Stellungnahme der Vorlesetags-Initiatoren zu Abedi-Kritik

"Vorlesen soll überall stattfinden"

Die Initiatoren des Bundesweiten Vorlesetags am 16. November haben zur Kritik von Bestsellerautorin Isabel Abedi an der Zusammenarbeit der Initiative mit der Kaffeehauskette Starbucks Stellung genommen. Der Tenor: Über ungewöhnliche Orte könnten weitere Zielgruppen an das Vorlesen herangeführt werden.

Auf Anfrage von boersenblatt.net teilte die Stiftung Lesen auch im Namen der beiden anderen Initiatoren "Die Zeit" und Deutsche Bahn Stiftung mit, dass Starbucks sich bereits seit dem vergangenen Jahr am Vorlesetag beteiligt hat; in diesem Jahr wird er mit mehr als 30 Filialen dabei sein.
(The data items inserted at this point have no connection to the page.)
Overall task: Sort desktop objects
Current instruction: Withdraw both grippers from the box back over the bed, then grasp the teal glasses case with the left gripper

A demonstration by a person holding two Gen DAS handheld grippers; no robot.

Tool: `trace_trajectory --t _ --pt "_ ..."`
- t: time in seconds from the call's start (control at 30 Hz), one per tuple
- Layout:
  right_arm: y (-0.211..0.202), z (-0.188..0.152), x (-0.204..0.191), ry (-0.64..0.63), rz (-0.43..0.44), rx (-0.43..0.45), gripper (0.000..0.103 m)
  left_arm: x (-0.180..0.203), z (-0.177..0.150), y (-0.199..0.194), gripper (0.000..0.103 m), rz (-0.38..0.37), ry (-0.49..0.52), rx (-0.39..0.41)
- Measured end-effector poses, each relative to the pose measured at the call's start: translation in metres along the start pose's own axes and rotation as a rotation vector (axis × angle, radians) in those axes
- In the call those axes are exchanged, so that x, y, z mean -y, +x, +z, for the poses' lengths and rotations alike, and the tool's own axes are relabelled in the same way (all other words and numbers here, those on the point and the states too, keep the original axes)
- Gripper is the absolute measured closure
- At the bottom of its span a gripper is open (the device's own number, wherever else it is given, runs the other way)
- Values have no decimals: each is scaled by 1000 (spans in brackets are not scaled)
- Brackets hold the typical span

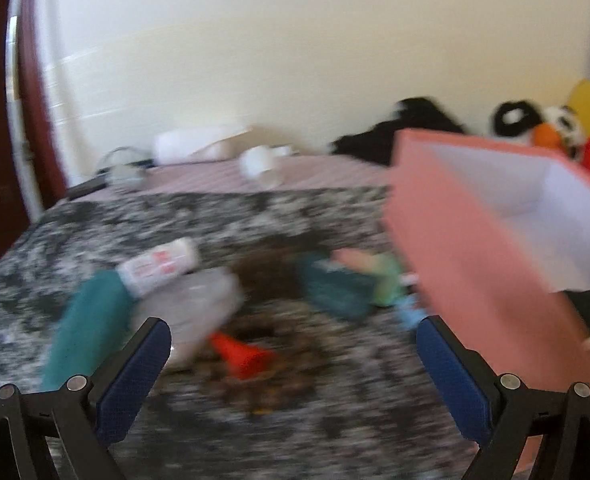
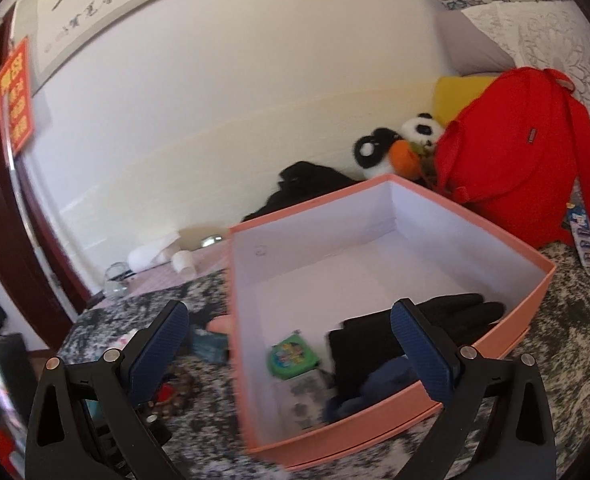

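Right now my left gripper (image 1: 293,344) hangs above the speckled black-and-white bedspread (image 1: 95,220) with its jaws wide apart and nothing between them. Through the blur below it I make out a loose heap: a teal bundle (image 1: 89,320), a white packet with red print (image 1: 161,266) lying across it, an orange-red cone (image 1: 241,354) and a dark teal box (image 1: 335,286). The pink box (image 1: 455,248) stands just beside that heap, on its right. My right gripper (image 2: 291,334) hovers over the box's near rim — jaws spread, empty. Inside the pink box (image 2: 375,416) lie a black glove (image 2: 461,314), a green toy (image 2: 293,358) and dark blue cloth (image 2: 379,386). A red backpack (image 2: 515,152) and a panda plush (image 2: 419,130) sit behind — near the wall.
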State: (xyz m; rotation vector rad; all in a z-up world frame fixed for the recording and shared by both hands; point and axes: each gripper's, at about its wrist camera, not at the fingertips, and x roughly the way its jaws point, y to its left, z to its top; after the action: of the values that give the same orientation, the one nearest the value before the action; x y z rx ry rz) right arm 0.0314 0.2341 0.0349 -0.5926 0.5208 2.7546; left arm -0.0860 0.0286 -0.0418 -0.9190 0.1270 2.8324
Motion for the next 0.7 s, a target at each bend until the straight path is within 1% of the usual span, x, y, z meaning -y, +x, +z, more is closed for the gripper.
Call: trace_trajectory --t 0.13,0.27,0.37,0.4,0.47,0.5,0.6,0.7 --pt "-6 -8 -34 -37 65 -8 0 -42 -5 13 1 72 -33 -29" --pt "-8 -16 -73 -61 148 -52 0 -89 -10 26 1 142 -66 -50" --pt "-5 -26 -108 -105 200 -78 0 -118 -16 35 1 176 -102 -73" --pt "-2 -28 -118 -123 206 -84 0 -129 -19 40 1 181 -125 -89" --pt "6 -32 -142 -188 217 -75 0 -148 -28 51 1 166 -175 -129" --pt "11 -34 -154 -222 222 -70 0 -152 -30 54 1 163 -179 -144" --pt "30 -47 -178 -346 217 -56 0 -159 -36 65 1 169 -150 -168" --pt "57 -63 -179 -384 203 -109 0 -166 -45 83 1 166 -142 -205"
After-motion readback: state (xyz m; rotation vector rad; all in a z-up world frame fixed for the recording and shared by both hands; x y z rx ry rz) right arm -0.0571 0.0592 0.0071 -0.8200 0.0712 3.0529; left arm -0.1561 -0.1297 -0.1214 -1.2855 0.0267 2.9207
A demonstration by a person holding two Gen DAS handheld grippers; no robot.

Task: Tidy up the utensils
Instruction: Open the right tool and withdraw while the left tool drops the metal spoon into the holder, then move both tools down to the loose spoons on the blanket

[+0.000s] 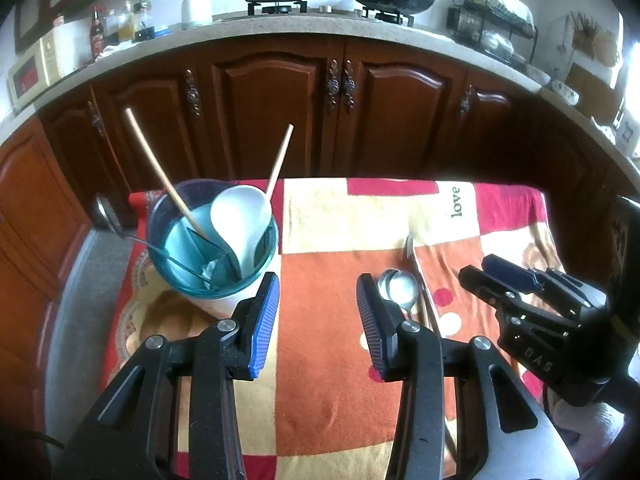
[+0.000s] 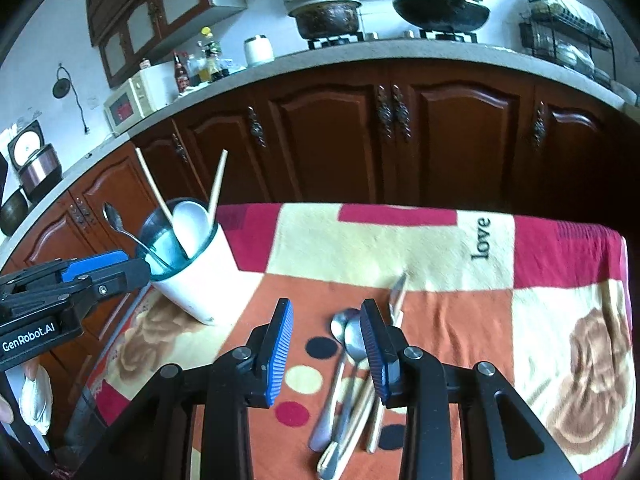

Wie alle Teilnehmer des Bundesweiten Vorlesetags könnten sie das von den Initiatoren vorgeschlagene Jahresthema aufgreifen, durch eine inhaltliche wie äußere Gestaltung ihrer Vorleseaktionen.

"So richtig und wichtig wir das Jahresthema finden – deswegen haben wir es ausgewählt –, folgt der Bundesweite Vorlesetag aber einer noch grundsätzlicheren Idee. Jeder, der Spaß am Vorlesen hat, kann an diesem Tag an jedem erdenklichen Ort vorlesen", teilt die Stiftung mit. "Ziel ist es, ein öffentlichkeitswirksames Zeichen für das Lesen und Vorlesen zu setzen und Kinder früh mit Geschichten in Kontakt zu bringen. Denn Lesefreude und Lesekompetenz sind wichtige Grundlagen für einen gelingenden Bildungs- und Lebensweg von Kindern und Jugendlichen."

Die Initiatoren wollen "möglichst alle Kinder und Familien in Deutschland für das Vorlesen begeistern", der Vorlesetag lebe "vom tausendfachen Engagement an zahlreichen Orten". Über neue und vielleicht auch ungewöhnliche Orte könnten weitere Zielgruppen an das Vorlesen herangeführt werden. "Gerade am Vorlesetag", so die Stiftung Lesen, "soll das Thema überall stattfinden und sichtbar sein, wo Menschen leben, lernen, arbeiten, einkaufen, essen oder anders Zeit verbringen." Mit der Schriftstellerin Isabel Abedi wollen sich die Organisatoren nun austauschen.